WORK TO COMPLETE:
Give back each line of the data exactly as it reads, minus the pictures.

Records from a collection:
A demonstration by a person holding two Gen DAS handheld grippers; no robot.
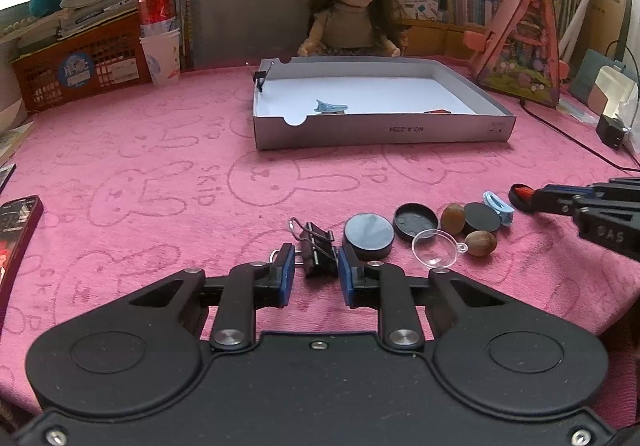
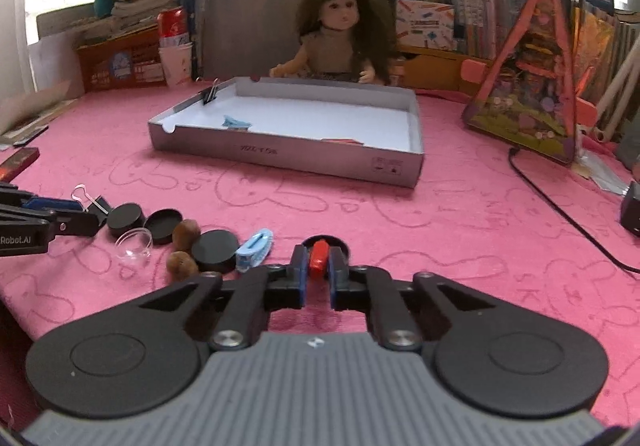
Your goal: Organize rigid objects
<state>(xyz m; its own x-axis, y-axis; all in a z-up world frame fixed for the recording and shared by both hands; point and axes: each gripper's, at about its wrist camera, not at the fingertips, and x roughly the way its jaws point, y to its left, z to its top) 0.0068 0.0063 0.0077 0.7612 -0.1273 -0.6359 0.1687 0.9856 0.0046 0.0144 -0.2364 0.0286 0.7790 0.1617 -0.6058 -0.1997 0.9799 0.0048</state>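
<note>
My left gripper [image 1: 317, 272] is shut on a black binder clip [image 1: 318, 248] that rests on the pink cloth; from the right wrist view the left gripper [image 2: 90, 216] holds the same binder clip [image 2: 98, 206]. To the right lie black round lids [image 1: 368, 236], two brown nuts [image 1: 480, 243], a clear plastic dome [image 1: 434, 248] and a light blue clip [image 1: 498, 206]. My right gripper [image 2: 318, 264] is shut on a small red object [image 2: 319, 258] low over the cloth, beside the light blue clip [image 2: 254, 246]. A shallow white box [image 1: 380, 132] stands further back.
Inside the box lie a blue clip [image 1: 330, 108] and a red piece [image 1: 438, 111]; a binder clip [image 1: 260, 80] sits on its left rim. A doll [image 1: 354, 10], a red crate [image 1: 80, 70], cups, books and a pink toy house [image 1: 524, 46] line the back. A black cable [image 2: 560, 214] runs at the right.
</note>
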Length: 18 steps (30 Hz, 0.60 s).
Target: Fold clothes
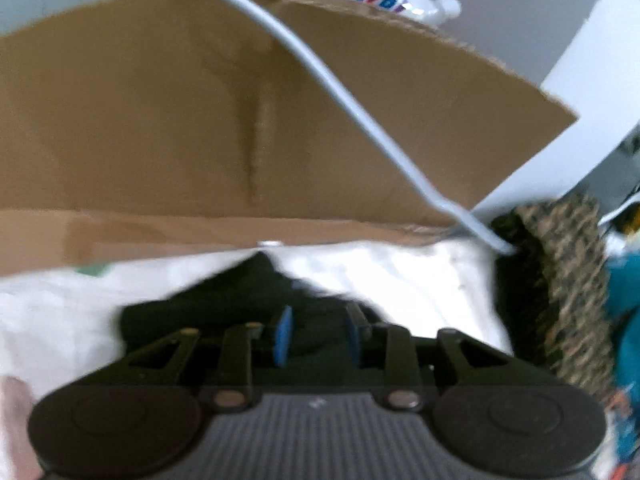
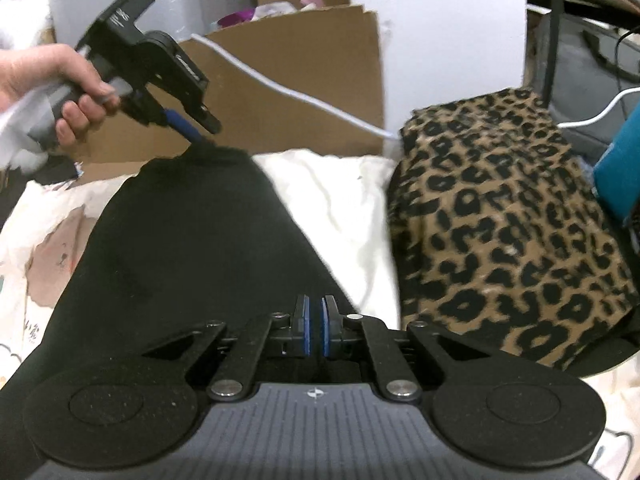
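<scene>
A black garment (image 2: 172, 248) lies spread on a white bedsheet (image 2: 344, 216) with faint printed figures at its left edge. It runs from the near edge of the right wrist view up to a narrow far corner.

The left gripper (image 2: 200, 132), held in a person's hand (image 2: 60, 92), hangs tilted over that far corner, its blue-padded fingers (image 2: 180, 122) reaching down to the cloth. In the left wrist view the left gripper (image 1: 318, 336) shows its two blue pads standing apart with black cloth beneath and between them. The picture is blurred, and the pads do not appear to press on the fabric.

The right gripper (image 2: 315, 332) sits at the near right edge of the garment. Its fingers (image 2: 306, 330) are drawn almost together, with only a thin gap. Whether a fold of black cloth is pinched there cannot be told.

To the right of the garment, apart from it across a strip of sheet, rests a folded leopard-print cloth (image 2: 508, 216). Behind the bed stands an open cardboard box (image 2: 296, 80), and a white cable (image 2: 288, 92) crosses its front down to the far left corner of the leopard-print cloth. A teal object (image 2: 620, 168) shows at the far right.
</scene>
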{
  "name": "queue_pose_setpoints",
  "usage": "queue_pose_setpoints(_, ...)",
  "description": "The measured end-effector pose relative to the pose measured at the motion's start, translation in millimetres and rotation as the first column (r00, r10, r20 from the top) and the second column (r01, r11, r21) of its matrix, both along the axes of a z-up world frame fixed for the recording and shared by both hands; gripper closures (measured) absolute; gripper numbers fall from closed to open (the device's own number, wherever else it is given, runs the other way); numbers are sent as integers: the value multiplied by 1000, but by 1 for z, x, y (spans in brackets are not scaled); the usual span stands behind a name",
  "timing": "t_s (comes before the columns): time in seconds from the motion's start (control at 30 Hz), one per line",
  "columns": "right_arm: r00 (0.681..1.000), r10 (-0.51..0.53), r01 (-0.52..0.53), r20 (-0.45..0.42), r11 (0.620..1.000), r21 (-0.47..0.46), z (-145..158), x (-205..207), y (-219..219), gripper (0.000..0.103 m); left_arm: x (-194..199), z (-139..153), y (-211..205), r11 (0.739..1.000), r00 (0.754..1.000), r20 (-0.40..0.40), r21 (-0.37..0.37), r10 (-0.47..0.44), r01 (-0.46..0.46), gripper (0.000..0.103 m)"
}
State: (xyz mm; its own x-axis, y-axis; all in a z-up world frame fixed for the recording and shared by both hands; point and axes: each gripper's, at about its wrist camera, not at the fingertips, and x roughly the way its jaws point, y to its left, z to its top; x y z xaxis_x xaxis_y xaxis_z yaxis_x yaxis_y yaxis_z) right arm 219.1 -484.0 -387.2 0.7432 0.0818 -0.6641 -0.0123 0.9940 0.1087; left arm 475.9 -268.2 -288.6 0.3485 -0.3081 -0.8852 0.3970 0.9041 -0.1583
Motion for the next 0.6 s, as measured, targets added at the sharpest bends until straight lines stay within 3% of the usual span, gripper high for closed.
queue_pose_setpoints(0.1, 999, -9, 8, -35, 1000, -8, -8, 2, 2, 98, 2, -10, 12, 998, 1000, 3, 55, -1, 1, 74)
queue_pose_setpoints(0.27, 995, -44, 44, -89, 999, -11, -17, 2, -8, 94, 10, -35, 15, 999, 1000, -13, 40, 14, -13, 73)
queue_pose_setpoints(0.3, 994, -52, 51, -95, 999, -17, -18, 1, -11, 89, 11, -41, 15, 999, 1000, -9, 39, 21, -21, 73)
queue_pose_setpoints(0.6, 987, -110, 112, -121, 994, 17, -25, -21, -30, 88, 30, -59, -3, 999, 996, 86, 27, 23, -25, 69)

WRITTEN RESPONSE:
A demonstration by a person holding two Gen DAS handheld grippers; no robot.
Your goal: Organize rigid objects
<state>(xyz m; its own x-axis, y-axis; all in a z-up world frame fixed for the recording and shared by both hands; point and axes: each gripper's, at about its wrist camera, not at the fingertips, and x roughly the way its jaws point, y to its left, z to its top) 0.0068 0.0063 0.0077 0.7612 -0.1273 -0.6359 0.1687 0.9856 0.0046 0.0144 -0.2364 0.0286 0.7790 0.1617 -0.6058 -0.1997 0.9799 0.0048</state>
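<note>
My left gripper [image 1: 317, 272] is shut on a black binder clip [image 1: 318, 248] that rests on the pink cloth; from the right wrist view the left gripper [image 2: 90, 216] holds the same binder clip [image 2: 98, 206]. To the right lie black round lids [image 1: 368, 236], two brown nuts [image 1: 480, 243], a clear plastic dome [image 1: 434, 248] and a light blue clip [image 1: 498, 206]. My right gripper [image 2: 318, 264] is shut on a small red object [image 2: 319, 258] low over the cloth, beside the light blue clip [image 2: 254, 246]. A shallow white box [image 1: 380, 132] stands further back.
Inside the box lie a blue clip [image 1: 330, 108] and a red piece [image 1: 438, 111]; a binder clip [image 1: 260, 80] sits on its left rim. A doll [image 1: 354, 10], a red crate [image 1: 80, 70], cups, books and a pink toy house [image 1: 524, 46] line the back. A black cable [image 2: 560, 214] runs at the right.
</note>
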Length: 18 steps (30 Hz, 0.60 s).
Target: Fold clothes
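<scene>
A black garment (image 2: 172, 248) lies spread on a white bedsheet (image 2: 344, 216) with faint printed figures at its left edge. It runs from the near edge of the right wrist view up to a narrow far corner.

The left gripper (image 2: 200, 132), held in a person's hand (image 2: 60, 92), hangs tilted over that far corner, its blue-padded fingers (image 2: 180, 122) reaching down to the cloth. In the left wrist view the left gripper (image 1: 318, 336) shows its two blue pads standing apart with black cloth beneath and between them. The picture is blurred, and the pads do not appear to press on the fabric.

The right gripper (image 2: 315, 332) sits at the near right edge of the garment. Its fingers (image 2: 306, 330) are drawn almost together, with only a thin gap. Whether a fold of black cloth is pinched there cannot be told.

To the right of the garment, apart from it across a strip of sheet, rests a folded leopard-print cloth (image 2: 508, 216). Behind the bed stands an open cardboard box (image 2: 296, 80), and a white cable (image 2: 288, 92) crosses its front down to the far left corner of the leopard-print cloth. A teal object (image 2: 620, 168) shows at the far right.
</scene>
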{
  "name": "queue_pose_setpoints",
  "usage": "queue_pose_setpoints(_, ...)",
  "description": "The measured end-effector pose relative to the pose measured at the motion's start, translation in millimetres and rotation as the first column (r00, r10, r20 from the top) and the second column (r01, r11, r21) of its matrix, both along the axes of a z-up world frame fixed for the recording and shared by both hands; gripper closures (measured) absolute; gripper numbers fall from closed to open (the device's own number, wherever else it is given, runs the other way); numbers are sent as integers: the value multiplied by 1000, but by 1 for z, x, y (spans in brackets are not scaled); the usual span stands behind a name",
  "timing": "t_s (comes before the columns): time in seconds from the motion's start (control at 30 Hz), one per line",
  "columns": "right_arm: r00 (0.681..1.000), r10 (-0.51..0.53), r01 (-0.52..0.53), r20 (-0.45..0.42), r11 (0.620..1.000), r21 (-0.47..0.46), z (-145..158), x (-205..207), y (-219..219), gripper (0.000..0.103 m); left_arm: x (-194..199), z (-139..153), y (-211..205), r11 (0.739..1.000), r00 (0.754..1.000), r20 (-0.40..0.40), r21 (-0.37..0.37), r10 (-0.47..0.44), r01 (-0.46..0.46), gripper (0.000..0.103 m)"
}
State: (xyz mm; its own x-axis, y-axis; all in a z-up world frame fixed for the recording and shared by both hands; point and axes: each gripper's, at about its wrist camera, not at the fingertips, and x roughly the way its jaws point, y to its left, z to its top; x y z xaxis_x xaxis_y xaxis_z yaxis_x yaxis_y yaxis_z) right arm 219.1 -484.0 -387.2 0.7432 0.0818 -0.6641 -0.0123 0.9940 0.1087; left arm 475.9 -268.2 -288.6 0.3485 -0.3081 -0.8852 0.3970 0.9041 -0.1583
Motion for the next 0.6 s, as measured, targets added at the sharpest bends until straight lines stay within 3% of the usual span, gripper high for closed.
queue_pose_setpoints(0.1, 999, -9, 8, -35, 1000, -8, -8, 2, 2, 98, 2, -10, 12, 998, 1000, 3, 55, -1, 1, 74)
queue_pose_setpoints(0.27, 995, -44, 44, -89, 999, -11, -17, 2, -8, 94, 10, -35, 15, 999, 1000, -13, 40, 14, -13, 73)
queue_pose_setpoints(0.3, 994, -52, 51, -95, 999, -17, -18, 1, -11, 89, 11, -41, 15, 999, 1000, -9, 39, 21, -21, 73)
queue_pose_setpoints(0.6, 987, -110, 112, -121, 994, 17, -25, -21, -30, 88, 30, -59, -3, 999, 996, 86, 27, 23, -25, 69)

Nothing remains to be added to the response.